This chapter presents a forth kernel and a forth Cross-Compiler for the TMS320C5x DSP.
Last update: |
06-February-1999 |
State (estimation) |
55% |
This chapter includes the following sections:
To use this Cross-Compiler, you need:
· a PC running either Windows 95/98/NT or QNX/Photon, with a free serial port (either com1: or com2:).
· the Cross-Compiler software
·
a TMS320C5x DSP starting kit (C50 evaluation card)
htpp://www.ti.com/
· a serial cable as link between the DSK and the PC.
You can't use the Cross-Compiler without the C50 card: the Cross-Compiler always generate code into the target (althought it should not be a big deal to modify the CC to generate into the host memory, a kind of paging functions which never write...). If the umbilical link is broken, the CC will fail and will be not able to generate code.
The Cross-Compiler software is provided as a wfroth (forth) source. It must be compiled with the forth running on the host machine, either under Windows or Qnx/Photon. This can be done by the next wfroth commands:
" /wfroth/ti_c50/fcc_c50.wft" !curr_file
COM1: load
You'll find convenient to put this command into the file startup.wft which is opened and interpreted by wfroth after his initialization. COM1: should be replace by COM2: if the umbilical link is com2. Note that the serial port is set to 57,600 bauds.
I choose to implement a 'direct call' forth model: each call to a definition is translated to the native DSP instructions CALL/RTS. Also, some of the basic forth definitions (DUP or DROP for example) are translated into only one or two native instructions and act as a macro. The cross-compiler tries also to use delayed instructions (such delayed branch, call, rts) to save cycles (use of the pipeline).
Memory Map |
|
0000 |
ROM, It vectors, monitor |
0A00 |
Start of user's forth code |
1A00 |
Start of user's forth data |
2A00 |
Run-time (words defined as subroutine, not macros) |
2BB0 |
Stub code (used to execute user code) |
2BD0 |
Forth Parameters Stack |
2B20 |
Forth definitions as Subroutines (vs. Macros) |
2C00 |
|
· The Parameters Stack is 32 words size and begins at address $2BD0 (data).
· User generated code begins at address $0A00 (code). Size is $1A00 - $A00 = $1000 (4K)

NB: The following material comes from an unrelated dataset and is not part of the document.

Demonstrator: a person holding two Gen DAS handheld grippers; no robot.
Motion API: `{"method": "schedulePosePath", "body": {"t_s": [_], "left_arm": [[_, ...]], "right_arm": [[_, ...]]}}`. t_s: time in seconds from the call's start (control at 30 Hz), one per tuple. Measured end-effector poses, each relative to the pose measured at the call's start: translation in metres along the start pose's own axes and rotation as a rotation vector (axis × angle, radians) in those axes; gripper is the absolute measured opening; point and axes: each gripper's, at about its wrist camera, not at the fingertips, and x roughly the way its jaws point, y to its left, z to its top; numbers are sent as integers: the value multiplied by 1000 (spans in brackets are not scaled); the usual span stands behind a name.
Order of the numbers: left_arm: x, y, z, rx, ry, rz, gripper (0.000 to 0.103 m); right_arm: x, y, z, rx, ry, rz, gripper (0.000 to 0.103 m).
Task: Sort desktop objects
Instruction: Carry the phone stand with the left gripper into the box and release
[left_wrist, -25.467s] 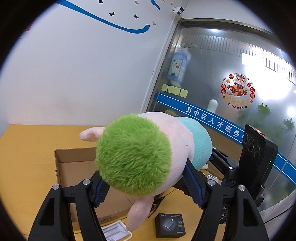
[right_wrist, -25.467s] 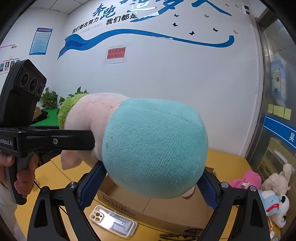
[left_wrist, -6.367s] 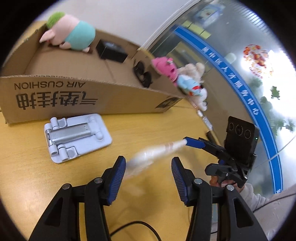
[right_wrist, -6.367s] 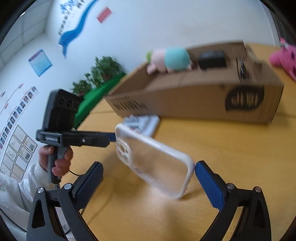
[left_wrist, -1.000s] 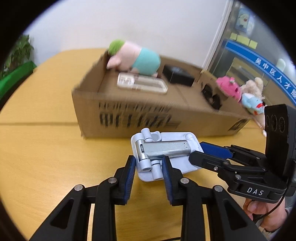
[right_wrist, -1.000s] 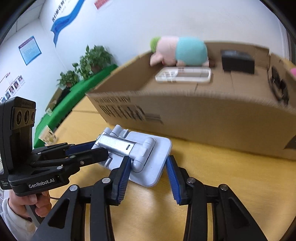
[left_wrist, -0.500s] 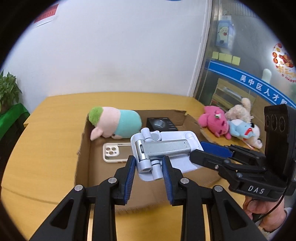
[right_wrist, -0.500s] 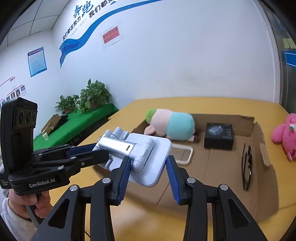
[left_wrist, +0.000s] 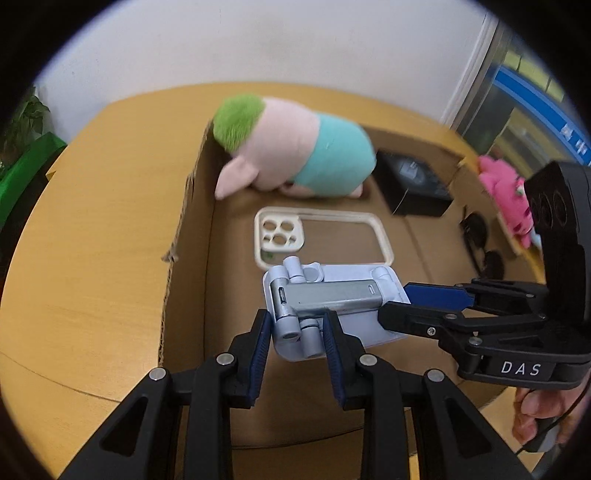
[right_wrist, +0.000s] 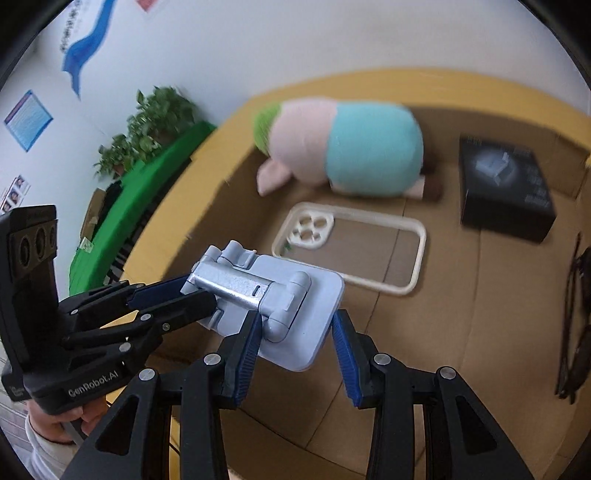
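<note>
Both grippers carry one object between them: the left gripper (left_wrist: 295, 341) is clamped on the hinge end of a folding phone stand (left_wrist: 325, 301), and the right gripper (right_wrist: 295, 339) is clamped on the flat plate at its other end. The stand hangs in the air above the open cardboard box (left_wrist: 184, 229), over the near part of the box floor and just this side of the clear phone case (left_wrist: 321, 236).

By the look of it, the sorting is well along. Already lying in the box are the plush toy (left_wrist: 291, 147) with green hair and a teal body against the far wall, the phone case flat in front of it, a black product box (right_wrist: 504, 188) to the right, and a pair of dark glasses (right_wrist: 576, 317) along the right side. The stand is not yet set down — what seems left for it is lowering and release onto the bare cardboard near the case. A pink plush (left_wrist: 506, 195) sits outside the box past its right wall; whether it belongs to the sorting I cannot tell.

The box rests on a yellow wooden table (left_wrist: 92, 221) with a rounded edge, bare on the left side. Behind it stands a white wall, with a blue painted swoosh and a framed notice in the right wrist view, potted plants (right_wrist: 147, 129) on a green surface at left, and a glass partition with a blue band at far right.
</note>
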Motion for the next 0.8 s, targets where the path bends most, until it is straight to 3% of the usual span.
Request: {"method": "schedulePosePath", "body": {"t_s": [0.23, 0.37, 0.4, 0.43, 0.5, 0.57, 0.6, 0.63, 0.7, 0.8], "left_arm": [[28, 3, -9, 7, 114, 100, 28], [17, 3, -15, -13, 67, 67, 28], [8, 2, -18, -13, 31, 70, 28], [-6, 0, -21, -11, -27, 66, 29], [-38, -4, -34, -11, -167, 63, 41], [-63, -9, -50, -8, -297, 60, 69], [-76, -13, -62, -5, -372, 63, 74], [-85, -16, -73, 3, -439, 70, 80], [-94, -26, -92, 37, -555, 92, 80], [-81, -38, -103, 39, -592, 140, 80]], "right_arm": [[46, -2, -9, 24, 178, -19, 39], [38, 8, -14, -17, 133, -32, 41], [24, 13, -16, -38, 81, -31, 47], [11, 16, -19, -59, 37, -51, 62], [-28, 25, -33, -117, -106, -120, 82], [-81, 33, -64, -178, -317, -198, 96], [-99, 34, -81, -193, -405, -239, 103], [-112, 34, -96, -201, -468, -272, 103], [-128, 26, -123, -197, -565, -337, 103], [-130, -4, -157, -110, -624, -409, 103]]}}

· Variables begin at address $1A00 (data). Size is $2A00 - $1A00 = $1000 (4K)
The cross-compiler runs under a forth (wfroth), on the host machine. Because the CC takes care of all definitions related to the compilation process (handling of the dictionnary, code generation, etc.), there is a 'minimal' forth into the target, I mean only words such +, DROP, SWAP, @, etc. The interpret of the CC knows two modes:
· host mode (HOST)
· target mode (TARGET)
In the host mode, the CC does not try to generate code into the target. For example, if we enter a number, the code sequence generated to push this literal value on the stack is done for the host. We can also interact with the target with some words such dm@, pm@, dm!, pm!, run, etc.
In the target node, the CC try to generate code into the target.
The CC changes the way it displays the number of elements currently on the parameters stack:
· in host mode: (2) for example means that we have currently 2 values on the host stack
· in target mode: {3} for example means that we have currently 3 values on the target stack.
Many words are redefined by the CC to change their behavior depending the host/target mode. This is the case for example for words such .S : ; int dup drop etc.
I have choosen a very simple model for the target forth:
C50 register |
Forth kernel |
AR7 |
Parameters Stack pointer |
ACC |
Top Parameters Stack Value (cached) |
AR6 |
Address Register |
That means that registers AR6, AR7 and ACC can't be changed (or save/restore them). Also, some words use temporary AR3, AR4 and AR5.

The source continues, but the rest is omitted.